A collection of ML interview questions.
THREE STAGES TO BUILD ML MODELS
- Design/ develop model + Train
- Test
- Apply/ Scale up for inference
NLP PREPROCESS
- Sentense Segmentation break the text apart into separate sentences.
- Tokenization break this sentence into separate words or tokens, easy in English, not in Chinese
- Stemming apples - apple
- Lemmatization ponies - pony, is - be, doing - do
- Word Embedding
- Frequency based Embedding
- Count Vector
- TF-IDF Vector
- Co-Occurrence Vector
- Prediction based Embedding
- Frequency based Embedding
MISSING/ CORRUPTED VALUE
- Remove record if not much
- Replace with average or with 0 depending on the data
DEALING WITH NUMERICAL + CATEGORICAL FEATURES
In general, a preferred approach is to convert all your features into standardized continuous features.

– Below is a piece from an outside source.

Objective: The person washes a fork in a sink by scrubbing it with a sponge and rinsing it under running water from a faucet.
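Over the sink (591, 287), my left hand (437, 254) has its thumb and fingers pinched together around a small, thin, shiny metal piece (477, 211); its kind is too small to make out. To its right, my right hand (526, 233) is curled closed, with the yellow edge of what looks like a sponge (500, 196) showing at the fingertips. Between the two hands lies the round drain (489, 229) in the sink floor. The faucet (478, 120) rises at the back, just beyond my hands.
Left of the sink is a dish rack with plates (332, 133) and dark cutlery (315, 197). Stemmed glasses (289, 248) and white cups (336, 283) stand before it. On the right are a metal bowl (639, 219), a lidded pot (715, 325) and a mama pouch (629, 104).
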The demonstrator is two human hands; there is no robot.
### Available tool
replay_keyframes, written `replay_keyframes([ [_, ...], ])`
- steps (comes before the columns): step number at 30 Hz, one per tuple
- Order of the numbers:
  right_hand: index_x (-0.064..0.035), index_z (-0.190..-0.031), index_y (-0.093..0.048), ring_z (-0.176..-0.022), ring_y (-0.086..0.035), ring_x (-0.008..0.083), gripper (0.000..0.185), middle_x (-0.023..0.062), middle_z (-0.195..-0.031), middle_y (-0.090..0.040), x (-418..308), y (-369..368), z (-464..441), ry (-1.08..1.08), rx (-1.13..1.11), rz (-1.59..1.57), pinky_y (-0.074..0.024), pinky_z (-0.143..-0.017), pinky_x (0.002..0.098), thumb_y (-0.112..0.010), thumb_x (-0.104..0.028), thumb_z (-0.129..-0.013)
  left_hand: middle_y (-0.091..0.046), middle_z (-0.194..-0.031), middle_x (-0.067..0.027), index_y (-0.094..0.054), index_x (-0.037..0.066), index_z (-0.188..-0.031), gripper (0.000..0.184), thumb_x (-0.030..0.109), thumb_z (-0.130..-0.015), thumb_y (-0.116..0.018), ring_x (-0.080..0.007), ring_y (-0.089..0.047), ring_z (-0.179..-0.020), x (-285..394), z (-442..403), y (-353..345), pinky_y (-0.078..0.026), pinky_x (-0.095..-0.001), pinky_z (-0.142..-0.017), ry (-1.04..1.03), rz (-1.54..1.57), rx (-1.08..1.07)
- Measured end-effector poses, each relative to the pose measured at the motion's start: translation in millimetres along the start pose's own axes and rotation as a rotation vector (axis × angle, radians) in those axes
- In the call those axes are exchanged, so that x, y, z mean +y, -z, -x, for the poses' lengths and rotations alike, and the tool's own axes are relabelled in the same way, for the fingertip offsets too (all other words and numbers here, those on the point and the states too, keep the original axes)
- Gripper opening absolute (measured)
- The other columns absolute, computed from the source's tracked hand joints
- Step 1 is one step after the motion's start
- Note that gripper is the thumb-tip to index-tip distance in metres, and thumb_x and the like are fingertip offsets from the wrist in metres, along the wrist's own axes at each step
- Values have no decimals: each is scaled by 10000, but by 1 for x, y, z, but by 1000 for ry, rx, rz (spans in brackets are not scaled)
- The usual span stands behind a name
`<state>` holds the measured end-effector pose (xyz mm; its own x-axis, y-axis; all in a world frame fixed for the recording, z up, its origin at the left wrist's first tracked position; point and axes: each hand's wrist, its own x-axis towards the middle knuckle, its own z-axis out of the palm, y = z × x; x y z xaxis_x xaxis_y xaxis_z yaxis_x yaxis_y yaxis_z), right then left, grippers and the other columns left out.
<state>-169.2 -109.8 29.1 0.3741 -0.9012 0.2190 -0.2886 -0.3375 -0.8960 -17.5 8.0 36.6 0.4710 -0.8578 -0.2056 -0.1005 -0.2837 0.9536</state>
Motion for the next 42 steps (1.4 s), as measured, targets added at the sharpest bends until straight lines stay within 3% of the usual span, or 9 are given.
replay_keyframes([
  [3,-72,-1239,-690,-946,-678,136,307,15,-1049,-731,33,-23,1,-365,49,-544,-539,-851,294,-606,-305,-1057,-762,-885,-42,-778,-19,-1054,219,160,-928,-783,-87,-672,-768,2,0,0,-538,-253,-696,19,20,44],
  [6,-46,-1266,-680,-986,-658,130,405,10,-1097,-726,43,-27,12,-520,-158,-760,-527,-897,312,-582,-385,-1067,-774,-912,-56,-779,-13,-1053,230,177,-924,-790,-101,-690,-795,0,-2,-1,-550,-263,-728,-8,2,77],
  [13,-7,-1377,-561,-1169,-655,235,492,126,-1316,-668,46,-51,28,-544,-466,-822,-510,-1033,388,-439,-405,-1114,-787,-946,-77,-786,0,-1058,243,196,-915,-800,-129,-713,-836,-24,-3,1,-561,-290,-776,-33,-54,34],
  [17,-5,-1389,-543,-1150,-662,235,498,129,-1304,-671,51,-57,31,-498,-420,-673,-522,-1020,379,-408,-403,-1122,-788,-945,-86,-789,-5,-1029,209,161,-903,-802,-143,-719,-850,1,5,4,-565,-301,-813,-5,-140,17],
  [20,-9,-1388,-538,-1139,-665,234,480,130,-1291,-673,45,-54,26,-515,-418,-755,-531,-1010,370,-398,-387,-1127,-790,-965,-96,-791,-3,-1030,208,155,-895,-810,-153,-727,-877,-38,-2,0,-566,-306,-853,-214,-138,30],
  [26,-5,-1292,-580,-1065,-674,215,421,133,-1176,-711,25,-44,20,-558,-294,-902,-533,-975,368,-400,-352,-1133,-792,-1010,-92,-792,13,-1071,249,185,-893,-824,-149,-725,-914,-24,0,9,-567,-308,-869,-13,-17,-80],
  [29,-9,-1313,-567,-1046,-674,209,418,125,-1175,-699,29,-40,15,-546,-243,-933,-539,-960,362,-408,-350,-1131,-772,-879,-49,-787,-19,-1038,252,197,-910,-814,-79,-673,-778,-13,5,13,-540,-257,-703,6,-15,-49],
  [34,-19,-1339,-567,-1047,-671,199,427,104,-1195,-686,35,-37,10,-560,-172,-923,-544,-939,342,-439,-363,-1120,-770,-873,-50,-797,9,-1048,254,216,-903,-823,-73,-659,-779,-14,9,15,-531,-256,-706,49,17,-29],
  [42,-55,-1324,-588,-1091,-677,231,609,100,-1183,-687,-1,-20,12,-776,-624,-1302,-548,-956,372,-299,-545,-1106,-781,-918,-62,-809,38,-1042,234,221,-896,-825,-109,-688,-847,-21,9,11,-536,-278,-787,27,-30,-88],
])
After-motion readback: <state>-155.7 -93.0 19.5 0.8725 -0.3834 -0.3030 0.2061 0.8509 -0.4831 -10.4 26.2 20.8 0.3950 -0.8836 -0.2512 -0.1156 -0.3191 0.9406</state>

- For features that were originally continuous, perform standardization: x_i = (x_i - mean(x)) / standard_deviation(x). That is, for each feature, subtract the mean of the feature and then divide by the standard deviation of the feature. An alternative approach is to convert the continuous features into the range [0, 1]: x_i = (x_i - min(x)) / (max(x) - min(x)).
- For categorical features, perform binarization on them so that each value is a continuous variable taking on the value of 0.0 or 1.0. For example, if you have a categorical variable "gender" that can take on values of MALE, FEMALE, and NA, create three binary binary variables IS_MALE, IS_FEMALE, and IS_NA, where each variable can be 0.0 or 1.0 One-Hot Encodings . You can then perform standardization as in step 1. Now you have all your features as standardized continuous variables.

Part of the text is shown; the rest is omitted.